No doubt I’ll go on the bay but wanted something not locked to the network ?


----------



## Arrowfoot (5 Sep 2022)

Might want to get MiFi. You can hook multiple devices for wifi access.


----------



## classic33 (10 Sep 2022)

Any luck @MrGrumpy 
​


----------



## MrGrumpy (10 Sep 2022)

classic33 said:


> Any luck @MrGrumpy
> ​



Watching a couple on the bay just now


----------



## BoldonLad (10 Sep 2022)

MrGrumpy said:


> Any recommendations for a mobile BB dongle ? Currently using a very old EE one which is starting to die. Prefer an unlocked one if possible.

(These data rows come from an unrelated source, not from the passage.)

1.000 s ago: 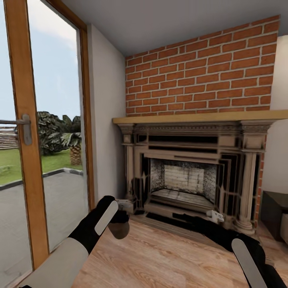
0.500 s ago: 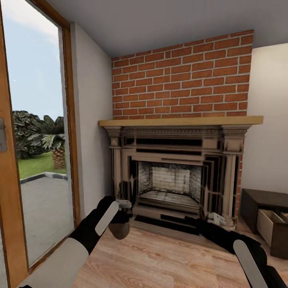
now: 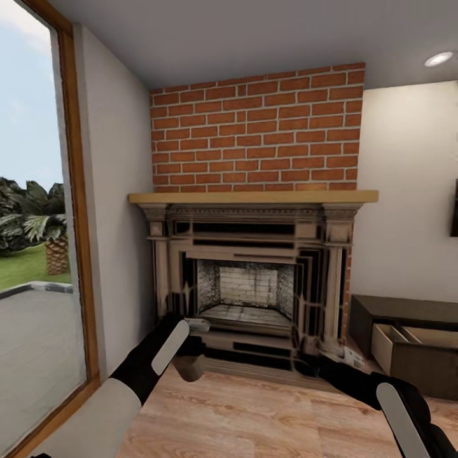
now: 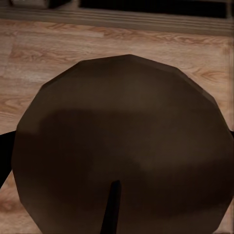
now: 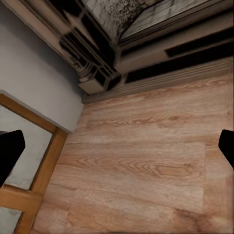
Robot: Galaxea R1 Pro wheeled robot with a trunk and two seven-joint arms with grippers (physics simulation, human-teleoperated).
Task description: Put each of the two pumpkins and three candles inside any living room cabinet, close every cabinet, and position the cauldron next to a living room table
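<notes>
My left gripper [image 3: 189,357] is shut on a candle [image 3: 189,368], a stubby grey-brown cylinder held low over the wooden floor in front of the fireplace. In the left wrist view the candle [image 4: 122,141] appears as a dark round face with a thin black wick. My right gripper [image 3: 316,364] hangs over the floor near the hearth; the right wrist view shows the right gripper [image 5: 117,151] open with nothing between its black fingertips [image 5: 9,148]. The dark-brown cabinet [image 3: 407,310] stands at the right, one drawer [image 3: 416,356] pulled open. Pumpkins, cauldron and table are out of view.
An ornate grey fireplace [image 3: 251,280] with a wooden mantel and red brick wall stands straight ahead. A tall glass door with a wooden frame [image 3: 79,254] runs along the left. Bare wooden floor [image 3: 254,420] lies between me and the hearth.
The camera has turned right: door and fireplace slid left in the picture, and more of the cabinet with its open drawer came into view. Both arms keep their pose; the candle stays held.
</notes>
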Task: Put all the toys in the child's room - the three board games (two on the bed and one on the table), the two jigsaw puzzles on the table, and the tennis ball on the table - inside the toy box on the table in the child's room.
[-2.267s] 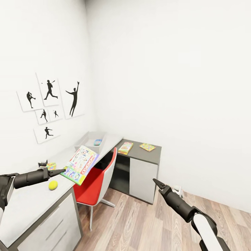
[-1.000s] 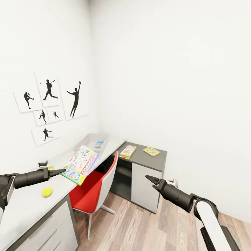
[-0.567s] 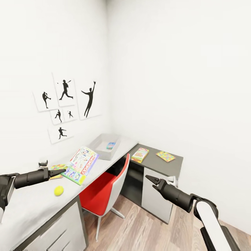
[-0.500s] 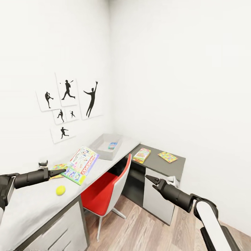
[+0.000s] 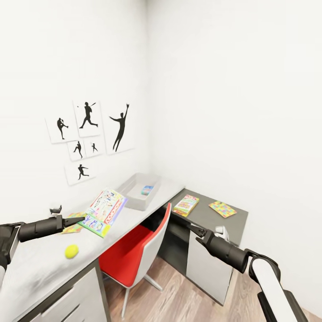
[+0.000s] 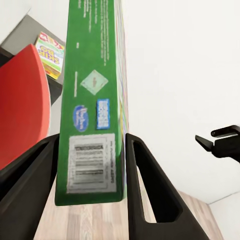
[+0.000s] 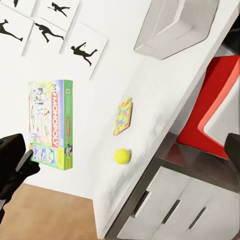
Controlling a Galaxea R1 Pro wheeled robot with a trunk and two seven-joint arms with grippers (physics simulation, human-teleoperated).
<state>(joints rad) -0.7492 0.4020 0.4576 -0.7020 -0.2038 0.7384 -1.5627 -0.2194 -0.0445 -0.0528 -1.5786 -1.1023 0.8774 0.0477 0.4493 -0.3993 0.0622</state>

I am led to believe that they are all unlocked?, certainly the Huawei mobile router (MiFi) I was given "free" with "3" network was/is unlocked, and, works quite happily with SIM from other networks (Giffgaff and Tesco/O2)..


----------



## dutchguylivingintheuk (21 Oct 2022)

If Three has reception there, they have an good offer at the moment with their 4 or 5g broadband which includes a router and 4 or 5g unlimted bb, 10£ a month for the 4g 20£ a month for the 5g.


----------



## dutchguylivingintheuk (21 Oct 2022)

BoldonLad said:


> I am led to believe that they are all unlocked?, certainly the Huawei mobile router (MiFi) I was given "free" with "3" network was/is unlocked, and, works quite happily with SIM from other networks (Giffgaff and Tesco/O2)..


EE was locking mobile devices a few years ago, no idea if that would have also applied to 4/5g dongles and if so for how long.


----------